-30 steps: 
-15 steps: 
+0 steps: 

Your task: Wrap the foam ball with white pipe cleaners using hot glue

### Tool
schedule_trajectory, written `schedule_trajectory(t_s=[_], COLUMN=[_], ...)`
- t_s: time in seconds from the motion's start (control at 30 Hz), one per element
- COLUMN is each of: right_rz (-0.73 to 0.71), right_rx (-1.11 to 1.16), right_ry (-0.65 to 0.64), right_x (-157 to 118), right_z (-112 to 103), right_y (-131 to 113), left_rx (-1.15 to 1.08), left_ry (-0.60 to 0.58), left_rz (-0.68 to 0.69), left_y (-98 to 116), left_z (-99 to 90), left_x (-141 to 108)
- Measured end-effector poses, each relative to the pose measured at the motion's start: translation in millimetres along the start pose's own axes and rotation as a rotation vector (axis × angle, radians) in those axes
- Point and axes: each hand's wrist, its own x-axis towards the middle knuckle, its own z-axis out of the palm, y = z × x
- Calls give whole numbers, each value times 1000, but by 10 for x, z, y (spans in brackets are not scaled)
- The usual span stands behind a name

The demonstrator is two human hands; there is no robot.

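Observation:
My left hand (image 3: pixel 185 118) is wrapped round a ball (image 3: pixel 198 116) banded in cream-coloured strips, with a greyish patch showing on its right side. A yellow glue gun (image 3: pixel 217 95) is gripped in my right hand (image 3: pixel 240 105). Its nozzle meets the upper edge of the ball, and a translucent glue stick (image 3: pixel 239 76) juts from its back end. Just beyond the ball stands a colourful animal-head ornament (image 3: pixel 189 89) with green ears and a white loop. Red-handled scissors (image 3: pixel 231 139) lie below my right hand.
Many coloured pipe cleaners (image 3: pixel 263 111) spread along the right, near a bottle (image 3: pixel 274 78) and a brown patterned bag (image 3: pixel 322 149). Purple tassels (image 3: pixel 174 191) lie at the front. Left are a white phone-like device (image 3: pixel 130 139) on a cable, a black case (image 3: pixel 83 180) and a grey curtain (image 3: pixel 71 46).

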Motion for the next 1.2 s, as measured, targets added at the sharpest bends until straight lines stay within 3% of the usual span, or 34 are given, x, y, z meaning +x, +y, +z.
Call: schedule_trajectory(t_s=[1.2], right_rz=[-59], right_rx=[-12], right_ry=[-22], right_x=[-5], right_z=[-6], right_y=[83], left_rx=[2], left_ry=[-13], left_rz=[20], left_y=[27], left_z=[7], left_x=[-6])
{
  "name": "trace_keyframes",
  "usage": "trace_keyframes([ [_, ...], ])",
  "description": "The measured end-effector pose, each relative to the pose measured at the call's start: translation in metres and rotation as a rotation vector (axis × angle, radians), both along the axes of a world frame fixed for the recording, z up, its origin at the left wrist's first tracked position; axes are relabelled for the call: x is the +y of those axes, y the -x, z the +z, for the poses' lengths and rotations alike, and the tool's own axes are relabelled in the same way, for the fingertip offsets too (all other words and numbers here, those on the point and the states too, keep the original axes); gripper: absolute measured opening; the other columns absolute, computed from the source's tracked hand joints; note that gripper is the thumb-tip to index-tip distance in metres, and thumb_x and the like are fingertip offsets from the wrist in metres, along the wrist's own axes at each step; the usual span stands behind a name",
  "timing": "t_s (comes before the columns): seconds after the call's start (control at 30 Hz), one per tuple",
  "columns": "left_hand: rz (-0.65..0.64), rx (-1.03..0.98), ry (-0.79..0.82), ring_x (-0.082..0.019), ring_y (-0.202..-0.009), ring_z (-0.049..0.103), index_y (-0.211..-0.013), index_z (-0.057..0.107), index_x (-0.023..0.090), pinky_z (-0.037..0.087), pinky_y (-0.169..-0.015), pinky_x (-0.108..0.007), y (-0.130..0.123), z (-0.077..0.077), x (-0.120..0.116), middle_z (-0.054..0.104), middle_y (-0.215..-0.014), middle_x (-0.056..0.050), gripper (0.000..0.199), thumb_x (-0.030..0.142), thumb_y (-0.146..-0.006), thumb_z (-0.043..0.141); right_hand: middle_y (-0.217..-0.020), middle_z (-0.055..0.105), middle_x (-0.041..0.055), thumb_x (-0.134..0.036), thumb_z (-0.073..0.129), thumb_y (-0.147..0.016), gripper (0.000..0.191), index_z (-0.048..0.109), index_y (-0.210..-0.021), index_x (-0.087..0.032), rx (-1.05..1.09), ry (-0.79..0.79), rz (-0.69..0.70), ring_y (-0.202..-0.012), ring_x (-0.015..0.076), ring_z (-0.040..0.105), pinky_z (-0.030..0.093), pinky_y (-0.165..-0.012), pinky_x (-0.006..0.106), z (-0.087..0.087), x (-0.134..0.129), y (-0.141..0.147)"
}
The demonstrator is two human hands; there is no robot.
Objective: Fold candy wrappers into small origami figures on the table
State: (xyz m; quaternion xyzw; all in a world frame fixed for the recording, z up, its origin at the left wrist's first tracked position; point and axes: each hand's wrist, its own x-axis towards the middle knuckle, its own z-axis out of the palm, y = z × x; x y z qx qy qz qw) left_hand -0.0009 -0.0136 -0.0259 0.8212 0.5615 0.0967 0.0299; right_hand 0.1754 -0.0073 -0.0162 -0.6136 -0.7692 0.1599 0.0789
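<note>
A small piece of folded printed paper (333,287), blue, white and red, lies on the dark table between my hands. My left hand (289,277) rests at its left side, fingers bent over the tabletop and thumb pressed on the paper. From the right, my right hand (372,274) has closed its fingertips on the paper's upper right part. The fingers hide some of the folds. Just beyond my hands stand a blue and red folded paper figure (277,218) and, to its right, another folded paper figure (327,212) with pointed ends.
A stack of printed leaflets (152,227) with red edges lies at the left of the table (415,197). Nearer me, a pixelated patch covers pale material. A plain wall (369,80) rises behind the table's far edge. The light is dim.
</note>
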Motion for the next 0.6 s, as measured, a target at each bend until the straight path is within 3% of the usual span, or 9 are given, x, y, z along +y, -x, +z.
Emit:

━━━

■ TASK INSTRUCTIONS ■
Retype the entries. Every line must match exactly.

■ OUTPUT ■
-30 steps: 
-15 steps: 
+0 steps: 

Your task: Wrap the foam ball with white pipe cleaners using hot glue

### Tool
schedule_trajectory, written `schedule_trajectory(t_s=[_], COLUMN=[_], ...)`
- t_s: time in seconds from the motion's start (control at 30 Hz), one per element
- COLUMN is each of: right_rz (-0.73 to 0.71), right_rx (-1.11 to 1.16), right_ry (-0.65 to 0.64), right_x (-157 to 118), right_z (-112 to 103), right_y (-131 to 113), left_rx (-1.15 to 1.08), left_ry (-0.60 to 0.58), left_rz (-0.68 to 0.69), left_y (-98 to 116), left_z (-99 to 90), left_x (-141 to 108)
- Measured end-effector poses, each relative to the pose measured at the motion's start: translation in millimetres along the start pose's own axes and rotation as a rotation vector (axis × angle, radians) in those axes
- Point and axes: each hand's wrist, its own x-axis towards the middle knuckle, its own z-axis out of the palm, y = z × x
- Calls give whole numbers, each value times 1000, but by 10 for x, z, y (spans in brackets are not scaled)
- The usual span stands behind a name

The demonstrator is two human hands; there is no robot.

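Observation:
My left hand (image 3: pixel 185 118) is wrapped round a ball (image 3: pixel 198 116) banded in cream-coloured strips, with a greyish patch showing on its right side. A yellow glue gun (image 3: pixel 217 95) is gripped in my right hand (image 3: pixel 240 105). Its nozzle meets the upper edge of the ball, and a translucent glue stick (image 3: pixel 239 76) juts from its back end. Just beyond the ball stands a colourful animal-head ornament (image 3: pixel 189 89) with green ears and a white loop. Red-handled scissors (image 3: pixel 231 139) lie below my right hand.
Many coloured pipe cleaners (image 3: pixel 263 111) spread along the right, near a bottle (image 3: pixel 274 78) and a brown patterned bag (image 3: pixel 322 149). Purple tassels (image 3: pixel 174 191) lie at the front. Left are a white phone-like device (image 3: pixel 130 139) on a cable, a black case (image 3: pixel 83 180) and a grey curtain (image 3: pixel 71 46).
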
Motion for the next 1.2 s, as measured, targets added at the sharpest bends until straight lines stay within 3% of the usual span, or 34 are given, x, y, z meaning +x, +y, +z.
Call: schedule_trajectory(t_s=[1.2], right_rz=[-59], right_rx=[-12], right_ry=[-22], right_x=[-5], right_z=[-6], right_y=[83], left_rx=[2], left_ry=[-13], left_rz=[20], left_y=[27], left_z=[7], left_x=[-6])
{
  "name": "trace_keyframes",
  "usage": "trace_keyframes([ [_, ...], ])",
  "description": "The measured end-effector pose, each relative to the pose measured at the call's start: translation in metres and rotation as a rotation vector (axis × angle, radians), both along the axes of a world frame fixed for the recording, z up, its origin at the left wrist's first tracked position; axes are relabelled for the call: x is the +y of those axes, y the -x, z the +z, for the poses' lengths and rotations alike, and the tool's own axes are relabelled in the same way, for the fingertip offsets too (all other words and numbers here, those on the point and the states too, keep the original axes); gripper: absolute measured opening; the other columns absolute, computed from the source's tracked hand joints; note that gripper is the thumb-tip to index-tip distance in metres, and thumb_x and the like are fingertip offsets from the wrist in metres, along the wrist's own axes at each step; the usual span stands behind a name",
  "timing": "t_s (comes before the columns): seconds after the call's start (control at 30 Hz), one per tuple",
  "columns": "left_hand: rz (-0.65..0.64), rx (-1.03..0.98), ry (-0.79..0.82), ring_x (-0.082..0.019), ring_y (-0.202..-0.009), ring_z (-0.049..0.103), index_y (-0.211..-0.013), index_z (-0.057..0.107), index_x (-0.023..0.090), pinky_z (-0.037..0.087), pinky_y (-0.169..-0.015), pinky_x (-0.108..0.007), y (-0.130..0.123), z (-0.077..0.077), x (-0.120..0.116), middle_z (-0.054..0.104), middle_y (-0.215..-0.014), middle_x (-0.056..0.050), gripper (0.000..0.199), thumb_x (-0.030..0.142), thumb_y (-0.146..-0.006), thumb_z (-0.043..0.141); right_hand: middle_y (-0.217..-0.020), middle_z (-0.055..0.105), middle_x (-0.041..0.055), thumb_x (-0.134..0.036), thumb_z (-0.073..0.129), thumb_y (-0.147..0.016), gripper (0.000..0.191), index_z (-0.048..0.109), index_y (-0.210..-0.021), index_x (-0.087..0.032), rx (-1.05..1.09), ry (-0.79..0.79), rz (-0.69..0.70), ring_y (-0.202..-0.012), ring_x (-0.015..0.076), ring_z (-0.040..0.105), pinky_z (-0.030..0.093), pinky_y (-0.165..-0.012), pinky_x (-0.006..0.106), z (-0.087..0.087), x (-0.134..0.129), y (-0.141..0.147)"
}
The demonstrator is two human hands; there is no robot.
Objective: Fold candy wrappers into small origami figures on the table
State: (xyz m; quaternion xyzw; all in a world frame fixed for the recording, z up, its origin at the left wrist's first tracked position; point and axes: each hand's wrist, its own x-axis towards the middle knuckle, its own z-axis out of the palm, y = z × x; x y z qx qy qz qw) left_hand -0.0009 -0.0136 -0.0259 0.8212 0.5615 0.0967 0.0299; right_hand 0.1754 -0.0073 -0.0162 -0.6136 -0.7692 0.1599 0.0789
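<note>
A small piece of folded printed paper (333,287), blue, white and red, lies on the dark table between my hands. My left hand (289,277) rests at its left side, fingers bent over the tabletop and thumb pressed on the paper. From the right, my right hand (372,274) has closed its fingertips on the paper's upper right part. The fingers hide some of the folds. Just beyond my hands stand a blue and red folded paper figure (277,218) and, to its right, another folded paper figure (327,212) with pointed ends.
A stack of printed leaflets (152,227) with red edges lies at the left of the table (415,197). Nearer me, a pixelated patch covers pale material. A plain wall (369,80) rises behind the table's far edge. The light is dim.
</note>
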Motion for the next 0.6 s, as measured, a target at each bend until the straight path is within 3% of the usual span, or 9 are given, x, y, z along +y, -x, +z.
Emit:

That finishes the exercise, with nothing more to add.